From Average to Attractive: Email Personalization That Converts

The Unopened Email & The “Close Enough” Offer 

These days, with emails incessantly filling our inboxes, it’s increasingly challenging to not only capture someone’s attention – but to get them engaged with the subject matter of attractive mail.

Between email campaigns, newsletter, and social media stories – every marketer knows the feeling of spending days crafting an “extraordinary” email campaign, only for it to be met with low open rates or even unsubscribes.

The main challenge in developing dynamic email campaigns isn’t a lack of effort, but a lack of immediacy. Traditional email personalization relies on past purchases and slow-moving segments. These slow moving factors mean that by the time the email lands in someone’s inbox, they’ve already lost interest or their reason for subscribing in the first place has changed.   This leads to “close enough” offers that feel average instead of attractive.

Luckily, there’s a way to bridge the gap between what a customer did yesterday and what they want right now – and that’s with real-time personalization through AdaptiveCX

This article will explore quick, easy ways to move beyond static segments and use real-time, in-session behavioral data to create truly attractive email personalization that converts.

The Old Playbook: Where Traditional Email Personalization Falls Short 

While the benefits of real-time personalization in email campaigns are indispensable, it’s important to remember the hallmark tricks and tips to traditional email marketing that have stood the test of time. 

Here are some of the classic email campaigns tactics that still remain relevant today:

Purchase & Demographic Segmentation

A classic strategy that groups users by past buying behavior and traits like age or location.

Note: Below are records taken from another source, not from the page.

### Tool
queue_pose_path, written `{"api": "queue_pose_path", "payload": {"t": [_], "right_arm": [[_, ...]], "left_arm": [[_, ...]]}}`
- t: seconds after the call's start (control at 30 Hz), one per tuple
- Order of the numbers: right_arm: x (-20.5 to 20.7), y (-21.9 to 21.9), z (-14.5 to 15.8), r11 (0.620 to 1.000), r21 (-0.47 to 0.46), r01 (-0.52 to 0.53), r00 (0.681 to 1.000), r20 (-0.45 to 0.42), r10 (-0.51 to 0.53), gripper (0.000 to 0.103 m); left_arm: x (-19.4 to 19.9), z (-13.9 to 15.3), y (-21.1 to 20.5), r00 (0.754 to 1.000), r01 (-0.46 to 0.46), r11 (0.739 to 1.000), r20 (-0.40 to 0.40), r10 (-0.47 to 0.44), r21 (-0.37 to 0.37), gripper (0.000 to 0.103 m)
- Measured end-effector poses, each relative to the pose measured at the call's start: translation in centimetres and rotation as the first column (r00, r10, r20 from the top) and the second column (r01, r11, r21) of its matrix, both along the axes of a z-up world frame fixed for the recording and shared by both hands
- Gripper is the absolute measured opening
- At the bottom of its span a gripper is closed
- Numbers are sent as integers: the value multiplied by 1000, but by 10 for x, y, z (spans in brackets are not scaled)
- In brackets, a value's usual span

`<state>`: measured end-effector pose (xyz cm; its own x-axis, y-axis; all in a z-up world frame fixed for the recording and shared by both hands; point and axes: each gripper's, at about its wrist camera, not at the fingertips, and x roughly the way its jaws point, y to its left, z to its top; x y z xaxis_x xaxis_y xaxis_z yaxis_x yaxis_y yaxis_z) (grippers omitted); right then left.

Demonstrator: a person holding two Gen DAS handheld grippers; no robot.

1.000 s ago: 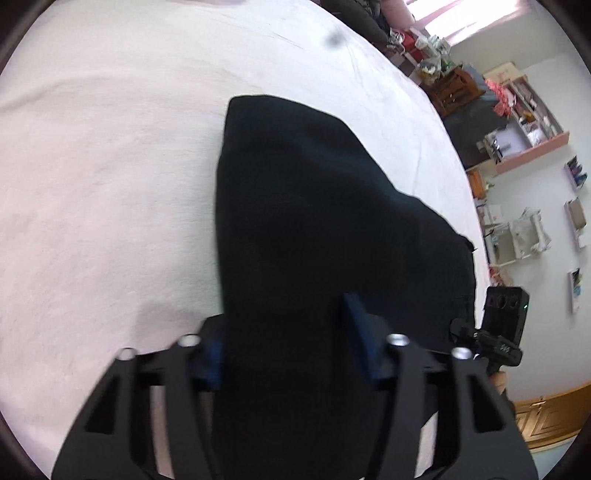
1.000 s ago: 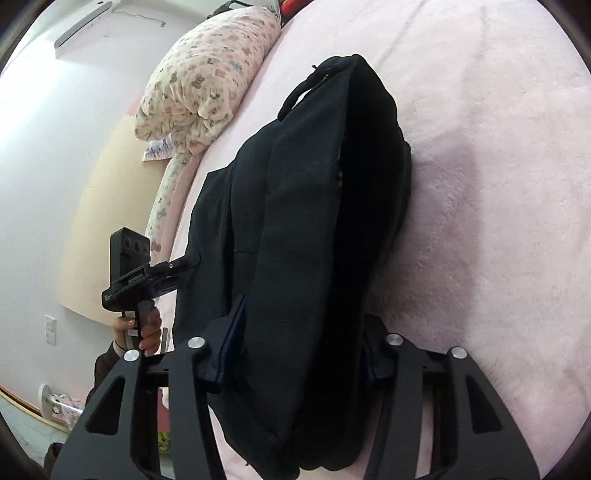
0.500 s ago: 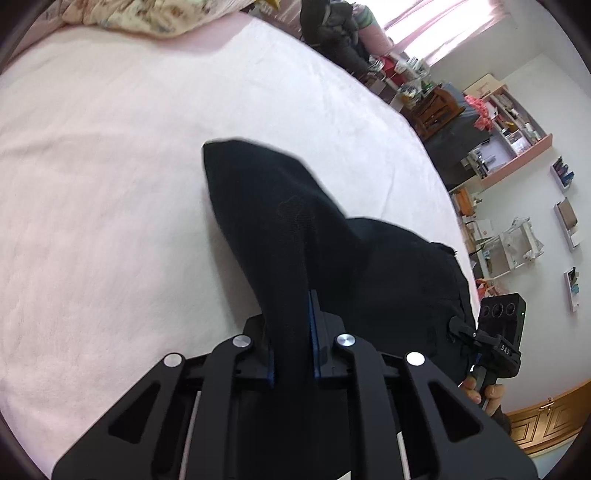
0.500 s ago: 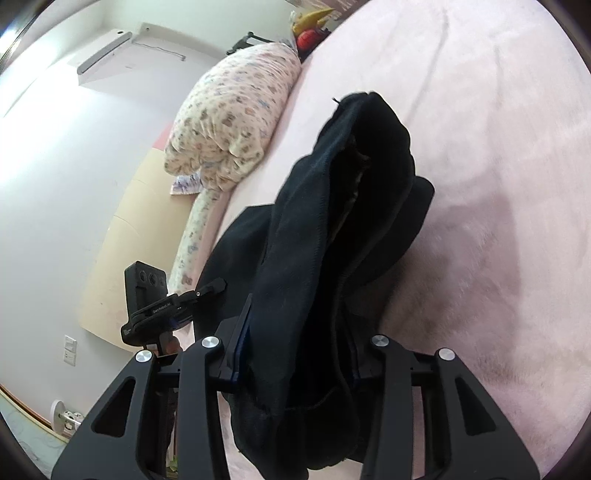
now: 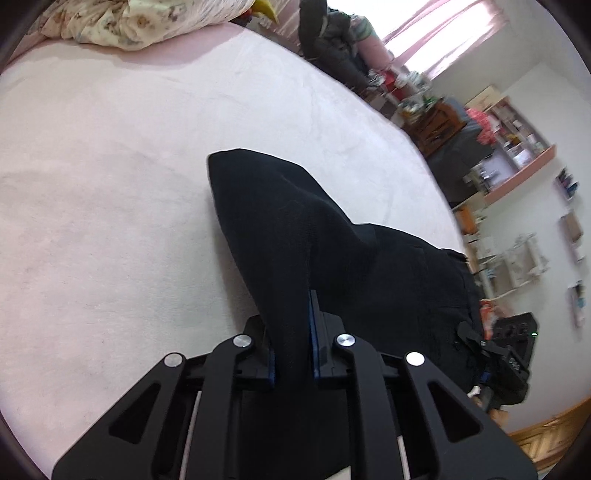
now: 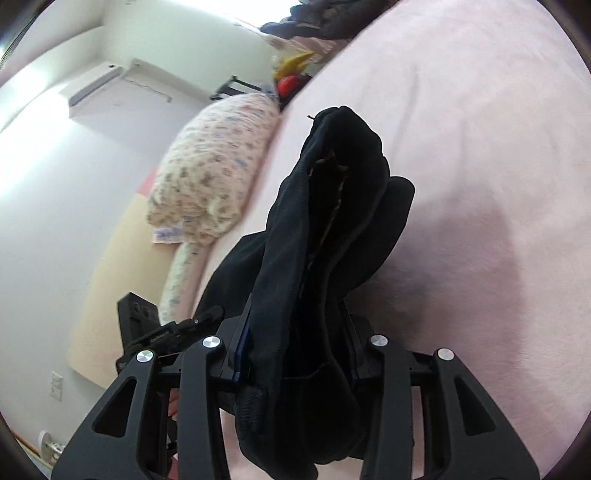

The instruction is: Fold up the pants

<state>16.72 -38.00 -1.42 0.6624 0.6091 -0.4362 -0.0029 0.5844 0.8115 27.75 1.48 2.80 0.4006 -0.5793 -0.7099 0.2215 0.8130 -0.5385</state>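
Soft, limp black pants (image 5: 332, 240) sagged over the bed (image 5: 110, 221); left tool (image 5: 291, 354) and right tool (image 6: 295, 354) each clamped a bunched edge, the best hold.

Around me, off-task: pink bed (image 5: 110, 221) under everything; floral quilt (image 5: 140, 18) at 11 o'clock in my left view; wall shelf (image 5: 517, 170) at 2 o'clock. In my right view: air conditioner (image 6: 99, 86) at 10 o'clock, wall socket (image 6: 56, 384) at 8.

My pink bed (image 5: 110, 229) fills most of the room, floral duvet (image 6: 218, 166) far left, cluttered shelves (image 5: 517, 162) right, bright curtained window (image 5: 436, 33).
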Motion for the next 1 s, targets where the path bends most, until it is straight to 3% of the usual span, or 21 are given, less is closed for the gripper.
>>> {"api": "queue_pose_path", "payload": {"t": [0.13,0.2,0.3,0.33,0.4,0.47,0.53,0.57,0.67,0.7,0.73,0.8,0.87,1.0], "right_arm": [[-2,-15,-33,997,51,49,998,-40,-47,42],[-5,-16,-41,997,38,65,997,-48,-63,46],[-8,-11,-29,995,-65,79,993,-83,-85,62],[-13,-12,-23,988,-121,94,990,-89,-106,69],[-24,-17,-6,962,-226,152,984,-57,-169,70],[-44,-23,19,918,-302,257,965,32,-260,70],[-59,-13,42,882,-352,313,949,142,-280,68],[-63,-3,50,867,-382,318,946,181,-267,67],[-73,53,68,786,-552,277,951,274,-143,59],[-76,77,69,731,-626,272,951,293,-103,59],[-79,92,66,695,-667,268,952,296,-83,59],[-78,111,59,656,-711,253,958,279,-67,59],[-79,118,50,625,-742,241,965,253,-71,59],[-84,132,41,580,-784,223,971,229,-65,59]], "left_arm": [[4,-14,6,1000,-22,1000,-2,22,-7,19],[4,-21,10,999,-48,999,-13,48,18,42],[-1,-26,25,991,-128,991,-27,129,35,69],[-3,-25,35,986,-162,986,-23,163,41,72],[-11,-15,53,975,-220,974,13,220,53,77],[-23,3,62,958,-277,955,103,267,102,78],[-44,24,55,945,-277,950,220,243,141,81],[-57,34,46,935,-264,951,282,213,161,86],[-107,55,7,874,-227,951,475,104,210,99],[-125,57,-7,845,-227,947,529,77,226,101],[-131,58,-22,831,-224,943,553,52,247,101],[-144,53,-44,831,-209,926,556,-1,315,101],[-149,40,-69,854,-198,898,518,-38,393,101],[-152,22,-78,874,-187,890,485,-43,417,101]]}}
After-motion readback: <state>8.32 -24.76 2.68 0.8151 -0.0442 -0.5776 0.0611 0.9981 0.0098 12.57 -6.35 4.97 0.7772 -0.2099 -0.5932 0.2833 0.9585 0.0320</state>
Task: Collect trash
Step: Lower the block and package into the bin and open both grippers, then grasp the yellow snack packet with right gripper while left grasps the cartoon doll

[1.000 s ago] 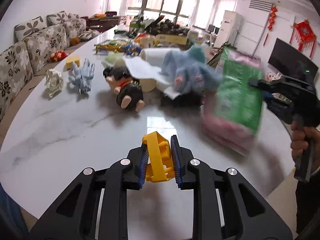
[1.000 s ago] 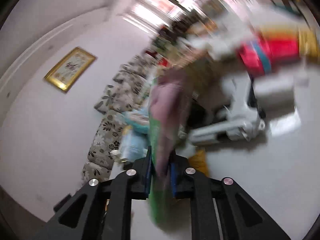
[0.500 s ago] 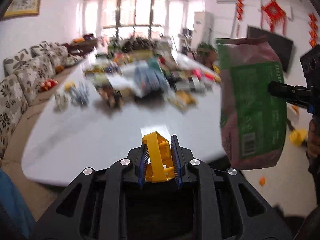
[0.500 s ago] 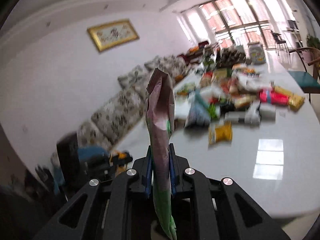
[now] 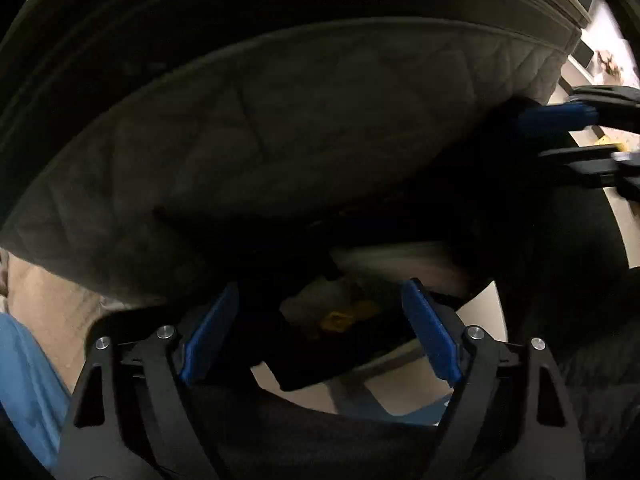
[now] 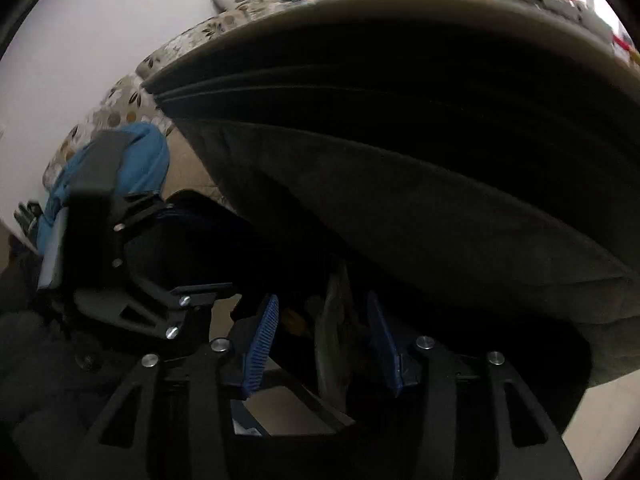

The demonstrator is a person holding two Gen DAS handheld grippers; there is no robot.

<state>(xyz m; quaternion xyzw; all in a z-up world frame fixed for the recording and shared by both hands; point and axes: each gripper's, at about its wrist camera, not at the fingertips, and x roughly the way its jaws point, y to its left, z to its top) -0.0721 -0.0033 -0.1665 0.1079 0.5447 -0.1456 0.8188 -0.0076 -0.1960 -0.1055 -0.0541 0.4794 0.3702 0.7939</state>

It was revolutionary for moving beyond one-size-fits-all marketing to deliver more relevant product recommendations and messages.

Basic Engagement Campaigns

Proactively re-engaging inactive customers with messages like “We miss you!” This tactic directly addresses customer churn and was a key step in focusing on customer retention instead of only acquisition.

Limited-Time Coupons & Discounts

Using time-sensitive offers to create a sense of urgency. This classic psychological trigger encourages immediate action and is highly effective at converting hesitant buyers by tapping into the fear of missing out.

Visual Engagement Tactics

Employing animated GIFs and flashing images to capture attention in a crowded digital space. This approach makes promotions more dynamic and memorable, cutting through the noise to draw the user’s eye to key messages.

However, there are several ways to improve upon these already impactful strategies to make not only attractive email, but messages that actually convert users. 

Identify the Cracks

The first step in tailoring email campaigns to be more effective is to determine where improvements could be made. This is where stale data, based on what the user did, not what they are doing – is less useful. 

For instance, someone who bought hiking boots last month might be browsing for running shoes today. There’s no way to know what a user is shopping for today using the data for what they shopped for months, weeks, or even days ago. 

Tackle Anonymous Visitors 

One of the main downsides of traditional email personalization is that it renders useless for the 90% of visitors that browse your website while logged out. Without their personal data, there’s no way to ignite interest until they sign up – and by then, the moment to pique their interest may have already passed.

infographic made by ab tasty explaining the benefits of adaptivecx and real time personalization

Generic Campaigns

The best way to a shopper’s main motivation, and ultimately their conversion, is to spike curiosity in the exact thing they’re interested in buying. 

This means that segments such as “interested in women’s fashion” are too generic to successfully convert users. It doesn’t differentiate between users looking for a discount on last season’s dresses, or one looking for new-in luxury handbags. The result of these basic, “batch-and-blast” emails posing as personalized, attractive messaging is audience feature and missed revenue opportunities.

This is where AdaptiveCX can help to make your email personalization “pop” for readers and incentivize them to return to your website and proceed with a potential purchase.

The New Playbook: Real-Time Intent Signals

There’s an easy way to go from ordinary to outstanding email campaigns: and it’s with real-time personalization.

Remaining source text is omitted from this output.